- Born: 1925 New York City
- Died: April 15, 1982 (aged 56) Morristown, New Jersey
- Education: Kansas City Art Institute, New York University, The New School for Social Research
- Known for: Installation art

= Irene Krugman =

American sculptor

Irene Krugman (1925–15 April 1982) was an American artist, known for creating installations, using a limited number of simplified forms that are repeated on different scales.

Krugman was born in New York City. She studied at the Kansas City Art Institute, New York University, and the New School for Social Research with Yasuo Kuniyoshi.

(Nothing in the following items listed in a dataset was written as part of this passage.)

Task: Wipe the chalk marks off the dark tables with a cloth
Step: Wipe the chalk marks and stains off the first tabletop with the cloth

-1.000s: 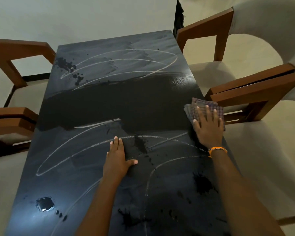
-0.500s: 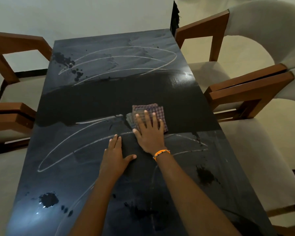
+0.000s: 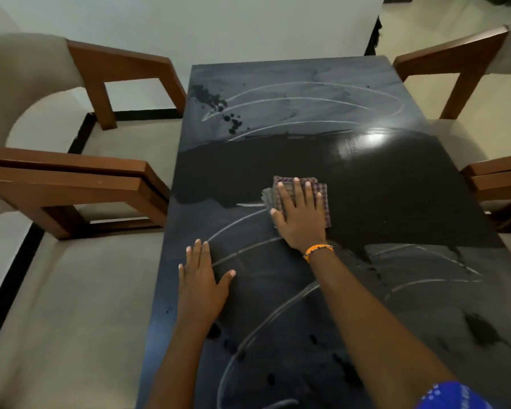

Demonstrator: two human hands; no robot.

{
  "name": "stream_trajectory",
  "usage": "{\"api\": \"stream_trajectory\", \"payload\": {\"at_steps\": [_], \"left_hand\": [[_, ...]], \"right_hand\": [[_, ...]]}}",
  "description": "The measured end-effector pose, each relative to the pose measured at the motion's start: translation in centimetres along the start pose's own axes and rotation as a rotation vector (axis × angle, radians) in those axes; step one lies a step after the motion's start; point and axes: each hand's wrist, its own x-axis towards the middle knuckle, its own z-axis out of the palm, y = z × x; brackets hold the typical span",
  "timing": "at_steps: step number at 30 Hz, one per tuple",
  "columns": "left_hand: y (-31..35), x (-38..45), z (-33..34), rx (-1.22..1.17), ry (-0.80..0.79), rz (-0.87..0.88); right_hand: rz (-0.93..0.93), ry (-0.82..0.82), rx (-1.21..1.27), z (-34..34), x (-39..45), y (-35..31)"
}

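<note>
Cloth (image 3: pixel 322 191): checked, folded, lay mid-table (image 3: pixel 396 187) beside curved chalk marks (image 3: pixel 248 249).
Right hand (image 3: pixel 300 219): fingers straight, pressed flat on cloth.
Left hand (image 3: pixel 199 283): fingers straight, flat on tabletop, holding nothing.

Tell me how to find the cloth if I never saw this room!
Look at the long dark table between the wooden chairs. Near its middle, at the edge of the clean black band, the right hand with the orange wristband presses flat on the cloth. It is the only checked, folded fabric there; everything else on the tabletop is chalk lines or dark splotches.
</note>
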Motion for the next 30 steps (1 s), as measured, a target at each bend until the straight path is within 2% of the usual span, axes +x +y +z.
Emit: {"api": "stream_trajectory", "payload": {"at_steps": [6,9,12,14,18,22,24,26,30], "left_hand": [[-5.7,-0.2,-2.4,-0.048,0.007,-0.115],[-7.5,-0.6,-3.3,-0.068,-0.011,-0.149],[-8.1,-0.7,-3.8,-0.084,-0.03,-0.161],[-8.0,-0.4,-4.0,-0.108,-0.057,-0.147],[-7.2,-0.2,-4.0,-0.211,-0.058,-0.191],[-6.8,-0.3,-3.6,-0.21,-0.032,-0.228],[-6.8,-0.3,-3.6,-0.189,-0.035,-0.242],[-6.7,-0.2,-3.6,-0.174,-0.04,-0.255],[-6.7,-0.4,-3.7,-0.194,-0.029,-0.238]], "right_hand": [[-0.198,-0.098,0.049,3.8,1.7,-15.0],[-0.311,-0.124,0.042,5.0,1.8,-18.9],[-0.387,-0.112,-0.007,4.8,2.1,-18.1],[-0.371,-0.08,-0.007,4.2,2.2,-15.6],[-0.124,0.014,-0.039,2.4,2.2,-7.6],[0.171,0.083,-0.067,0.8,1.4,-0.5],[0.278,0.09,-0.035,1.1,1.3,-0.9],[0.308,0.094,-0.018,1.6,1.7,-3.4],[0.09,0.042,-0.007,3.4,3.1,-11.2]]}}
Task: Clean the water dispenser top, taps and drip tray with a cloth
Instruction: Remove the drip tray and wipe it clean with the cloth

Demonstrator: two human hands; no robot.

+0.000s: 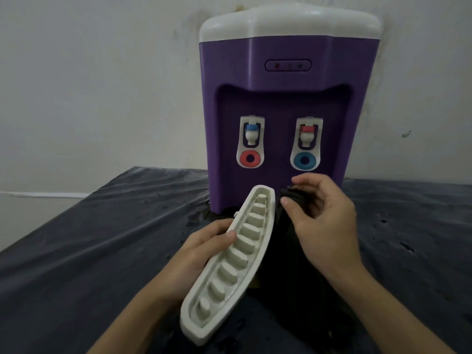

She exhibited widely, in group and solo shows, and her work is owned by the Newark Museum, the New Jersey State Museum, Michigan State University, University of Notre Dame, and Rowan University Art Gallery, among others.

Her work was praised in The New York Times by Grace Glueck, who noted that Krugman's installation at the City University of New York in 1977 consisted of a "mastaba-shape" and "mirror-lined boxes of unfinished wood that carry within themselves identical smaller structures reflected by the mirrors," which she called "an imaginative idea, imaginatively executed." In response to her solo exhibition at OK Harris Gallery in 1978, a reviewer in Arts Magazine characterized Krugman's work as "a model for our perception of the larger world which is also self-reflexive, limited, in other words, by our capacity to measure and know it."

Krugman and her husband, Leonard (1919-1989), lived in Morristown, New Jersey. Their son, Michael Krugman (1951–2016), was a practitioner of self-healing and developed the Sounder Sleep System, a treatment for people suffering from insomnia. Irene Krugman died of cancer, aged 56.